Exercise: Among the entries that follow, count the lines with the word "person" and report the number by itself.
---------- Extracted records
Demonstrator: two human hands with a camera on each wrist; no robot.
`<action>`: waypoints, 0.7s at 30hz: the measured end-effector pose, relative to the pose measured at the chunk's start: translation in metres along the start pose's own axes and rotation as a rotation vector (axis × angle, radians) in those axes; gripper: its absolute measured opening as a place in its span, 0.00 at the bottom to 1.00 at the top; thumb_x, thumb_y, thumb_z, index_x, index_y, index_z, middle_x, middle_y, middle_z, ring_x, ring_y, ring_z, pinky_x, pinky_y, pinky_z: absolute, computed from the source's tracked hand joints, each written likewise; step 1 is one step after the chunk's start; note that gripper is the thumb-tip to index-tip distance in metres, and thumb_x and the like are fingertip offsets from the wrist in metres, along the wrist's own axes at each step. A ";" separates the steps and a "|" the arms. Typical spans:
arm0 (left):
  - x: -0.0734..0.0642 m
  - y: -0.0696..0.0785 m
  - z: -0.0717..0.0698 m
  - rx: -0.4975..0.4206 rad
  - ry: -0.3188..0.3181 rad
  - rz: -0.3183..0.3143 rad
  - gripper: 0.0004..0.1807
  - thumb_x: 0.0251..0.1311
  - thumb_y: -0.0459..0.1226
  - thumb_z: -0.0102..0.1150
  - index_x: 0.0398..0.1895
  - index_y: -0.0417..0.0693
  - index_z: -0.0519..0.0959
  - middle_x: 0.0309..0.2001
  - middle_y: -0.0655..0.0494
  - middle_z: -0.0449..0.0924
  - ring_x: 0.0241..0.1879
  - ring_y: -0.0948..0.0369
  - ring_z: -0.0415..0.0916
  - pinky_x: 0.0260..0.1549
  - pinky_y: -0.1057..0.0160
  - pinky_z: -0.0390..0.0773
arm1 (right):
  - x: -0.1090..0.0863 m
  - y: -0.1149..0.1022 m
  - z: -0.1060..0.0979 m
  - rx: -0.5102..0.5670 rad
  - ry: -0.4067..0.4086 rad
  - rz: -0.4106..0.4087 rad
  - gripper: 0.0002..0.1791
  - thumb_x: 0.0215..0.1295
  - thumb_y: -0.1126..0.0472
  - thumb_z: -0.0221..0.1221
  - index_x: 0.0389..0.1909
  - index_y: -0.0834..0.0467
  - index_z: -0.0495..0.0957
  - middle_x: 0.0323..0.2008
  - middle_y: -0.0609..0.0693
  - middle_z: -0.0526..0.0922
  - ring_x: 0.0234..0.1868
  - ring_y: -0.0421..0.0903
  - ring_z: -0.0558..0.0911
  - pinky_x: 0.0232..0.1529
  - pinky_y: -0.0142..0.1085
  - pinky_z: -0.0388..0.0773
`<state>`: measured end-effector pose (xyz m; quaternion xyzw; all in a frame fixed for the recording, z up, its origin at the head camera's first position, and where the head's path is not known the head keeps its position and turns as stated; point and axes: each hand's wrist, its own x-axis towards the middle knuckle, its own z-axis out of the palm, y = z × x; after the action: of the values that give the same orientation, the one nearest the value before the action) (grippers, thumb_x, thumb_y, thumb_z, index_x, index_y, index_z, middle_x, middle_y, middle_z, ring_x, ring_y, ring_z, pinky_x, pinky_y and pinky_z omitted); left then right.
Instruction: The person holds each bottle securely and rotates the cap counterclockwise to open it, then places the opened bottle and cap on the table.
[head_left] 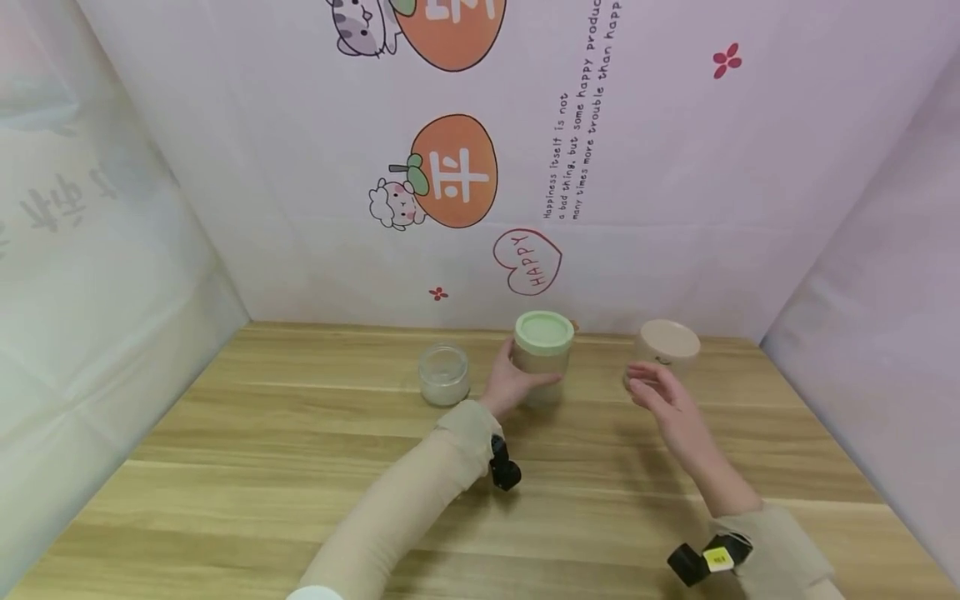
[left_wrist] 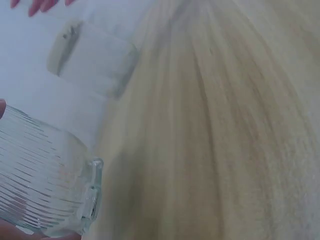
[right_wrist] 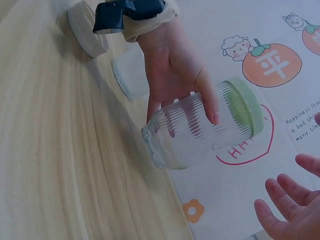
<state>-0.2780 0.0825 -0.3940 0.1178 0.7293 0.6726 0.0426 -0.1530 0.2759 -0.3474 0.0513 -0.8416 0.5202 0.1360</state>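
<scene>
My left hand [head_left: 513, 382] grips a clear ribbed glass jar [right_wrist: 192, 130] with a pale green lid [head_left: 544, 332], thumb on the near side and fingers around the far side. In the left wrist view the ribbed jar [left_wrist: 42, 175] appears to be just above the table. My right hand [head_left: 671, 412] hovers with relaxed fingers in front of a second jar with a beige lid [head_left: 670, 340]. Its fingertips [left_wrist: 45, 5] stand apart from that lidded jar [left_wrist: 97, 57] in the left wrist view, holding nothing.
A small lidless glass jar [head_left: 443, 377] stands left of my left hand on the wooden table [head_left: 247, 467]. A beige lid [right_wrist: 87, 30] lies near the left forearm. A printed cloth [head_left: 315, 183] rises behind the table, with white cloth at both sides.
</scene>
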 end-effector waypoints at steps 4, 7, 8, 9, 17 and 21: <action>-0.007 0.012 -0.005 0.059 -0.064 0.034 0.51 0.37 0.35 0.77 0.69 0.53 0.60 0.63 0.52 0.67 0.64 0.52 0.63 0.65 0.49 0.60 | 0.002 -0.002 -0.001 -0.029 -0.009 0.015 0.24 0.74 0.56 0.44 0.63 0.68 0.61 0.59 0.63 0.68 0.47 0.21 0.69 0.48 0.16 0.66; -0.014 0.019 -0.008 0.114 -0.101 0.061 0.51 0.36 0.36 0.77 0.68 0.55 0.61 0.62 0.54 0.68 0.62 0.53 0.64 0.64 0.49 0.62 | 0.005 -0.005 -0.001 -0.036 -0.010 0.009 0.24 0.73 0.56 0.44 0.63 0.67 0.61 0.60 0.63 0.68 0.47 0.20 0.69 0.48 0.17 0.66; -0.016 0.021 -0.008 0.137 -0.111 0.078 0.51 0.36 0.36 0.78 0.67 0.55 0.61 0.62 0.54 0.69 0.62 0.54 0.65 0.63 0.49 0.63 | 0.005 -0.005 -0.001 -0.031 -0.009 0.007 0.24 0.73 0.57 0.45 0.63 0.68 0.61 0.60 0.63 0.68 0.46 0.20 0.69 0.47 0.17 0.67; -0.018 0.023 -0.009 0.164 -0.119 0.096 0.50 0.35 0.37 0.78 0.67 0.55 0.62 0.61 0.54 0.70 0.61 0.54 0.66 0.62 0.49 0.64 | 0.006 -0.006 -0.001 -0.024 -0.006 0.002 0.24 0.73 0.58 0.45 0.62 0.68 0.62 0.59 0.63 0.68 0.46 0.20 0.69 0.47 0.17 0.67; -0.037 0.037 -0.017 0.288 -0.178 0.276 0.47 0.31 0.33 0.78 0.62 0.55 0.69 0.57 0.56 0.72 0.57 0.58 0.68 0.58 0.54 0.68 | 0.007 -0.009 -0.007 -0.002 -0.012 0.003 0.25 0.73 0.59 0.45 0.65 0.69 0.57 0.62 0.66 0.63 0.57 0.40 0.70 0.47 0.15 0.67; -0.046 0.041 -0.023 0.375 -0.158 0.253 0.49 0.29 0.34 0.78 0.63 0.57 0.68 0.57 0.53 0.71 0.56 0.55 0.68 0.56 0.51 0.70 | 0.007 -0.011 -0.006 -0.026 -0.037 0.027 0.28 0.73 0.56 0.46 0.67 0.67 0.55 0.64 0.67 0.62 0.63 0.61 0.65 0.56 0.33 0.69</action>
<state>-0.2335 0.0520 -0.3560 0.2665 0.8153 0.5140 -0.0077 -0.1563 0.2768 -0.3331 0.0477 -0.8512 0.5101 0.1138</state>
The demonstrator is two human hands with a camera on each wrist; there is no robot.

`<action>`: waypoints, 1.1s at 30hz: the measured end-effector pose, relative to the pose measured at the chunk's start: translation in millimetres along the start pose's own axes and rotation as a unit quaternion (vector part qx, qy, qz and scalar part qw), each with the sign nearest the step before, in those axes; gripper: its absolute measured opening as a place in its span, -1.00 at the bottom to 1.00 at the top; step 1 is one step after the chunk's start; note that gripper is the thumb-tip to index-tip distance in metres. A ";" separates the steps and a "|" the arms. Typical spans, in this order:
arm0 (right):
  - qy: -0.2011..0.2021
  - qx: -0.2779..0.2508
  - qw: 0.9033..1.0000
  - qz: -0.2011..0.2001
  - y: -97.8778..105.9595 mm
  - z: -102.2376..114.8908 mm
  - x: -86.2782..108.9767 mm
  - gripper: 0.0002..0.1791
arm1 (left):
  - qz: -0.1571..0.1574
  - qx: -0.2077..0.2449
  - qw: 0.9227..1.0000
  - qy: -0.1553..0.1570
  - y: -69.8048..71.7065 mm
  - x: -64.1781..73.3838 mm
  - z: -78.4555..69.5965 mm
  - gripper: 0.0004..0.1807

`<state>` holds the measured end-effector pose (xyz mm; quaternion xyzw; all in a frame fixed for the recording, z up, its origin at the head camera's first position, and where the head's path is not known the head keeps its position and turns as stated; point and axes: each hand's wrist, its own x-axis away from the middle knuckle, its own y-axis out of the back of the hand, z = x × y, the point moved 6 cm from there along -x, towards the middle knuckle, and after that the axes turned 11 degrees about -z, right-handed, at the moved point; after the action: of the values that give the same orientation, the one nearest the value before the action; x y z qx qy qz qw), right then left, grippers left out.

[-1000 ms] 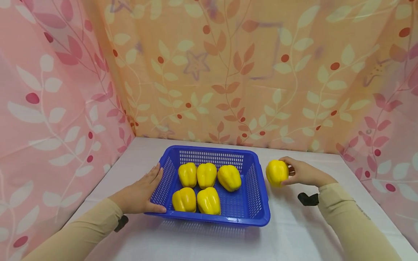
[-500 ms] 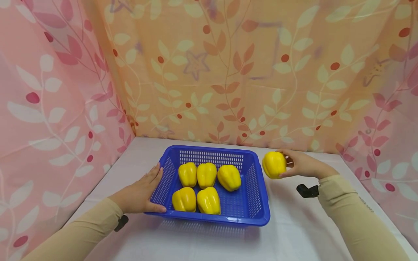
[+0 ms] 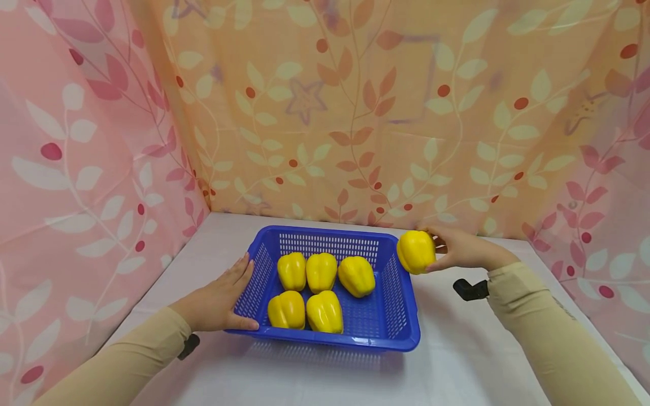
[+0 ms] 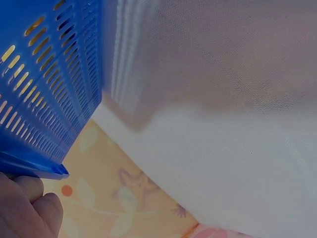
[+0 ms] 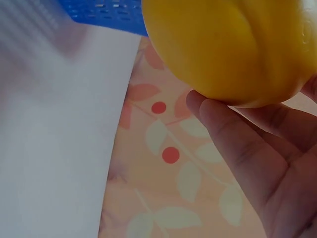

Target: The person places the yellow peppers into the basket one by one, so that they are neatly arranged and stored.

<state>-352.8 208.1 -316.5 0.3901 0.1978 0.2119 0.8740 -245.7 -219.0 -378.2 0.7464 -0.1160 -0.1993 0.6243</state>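
My right hand (image 3: 466, 249) holds a yellow bell pepper (image 3: 416, 252) between fingertips and thumb, raised beside the right rim of a blue plastic basket (image 3: 376, 341). Close up in the right wrist view, the fingertips (image 5: 218, 115) press against the underside of that pepper. Across the basket's left rim rests my left hand (image 3: 215, 300), its fingers stretched along the edge and its thumb on the front corner. Several yellow peppers (image 3: 321, 272) lie inside the basket, in a back row and a front row. The left wrist view catches the perforated basket wall (image 4: 54, 74) and a few knuckles.
A white-covered table (image 3: 457, 349) carries the basket. Leaf-patterned cloth (image 3: 355, 113) hangs behind it, with pink cloth (image 3: 91, 169) on the left and more on the right. A black wrist mount (image 3: 470, 290) sticks out from the right sleeve.
My right hand has lifted the bell pepper and moved it left, from beside the basket to its right rim. The left hand and basket have stayed put.
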 end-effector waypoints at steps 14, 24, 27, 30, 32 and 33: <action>0.034 0.003 0.999 0.042 -14.9 35.8 -17.8 -0.13 | -0.002 0.000 1.000 0.001 -0.5 -0.3 1.7 0.38; 0.040 0.011 0.997 0.068 -34.4 58.1 -29.6 -0.04 | -0.006 0.001 1.000 -0.004 0.5 -0.2 0.5 0.37; 0.049 -0.001 0.996 0.079 -42.1 64.1 -33.7 -0.11 | -0.008 0.001 1.000 -0.005 0.3 -0.1 0.6 0.37; 0.061 0.002 0.994 0.087 -49.1 67.6 -37.3 -0.19 | -0.008 -0.003 1.000 -0.003 -0.5 0.1 2.0 0.37; 0.062 0.015 0.994 0.091 -53.3 68.3 -39.1 -0.20 | -0.006 -0.004 1.000 -0.001 -0.9 0.3 2.5 0.37; 0.063 0.024 0.994 0.090 -55.1 68.5 -39.9 -0.21 | -0.005 -0.004 1.000 0.001 -1.2 0.2 2.9 0.37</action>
<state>-339.2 112.9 -309.1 0.4130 0.2220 0.3092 0.8274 -246.9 -221.4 -379.8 0.7444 -0.1106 -0.2020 0.6267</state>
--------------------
Task result: 2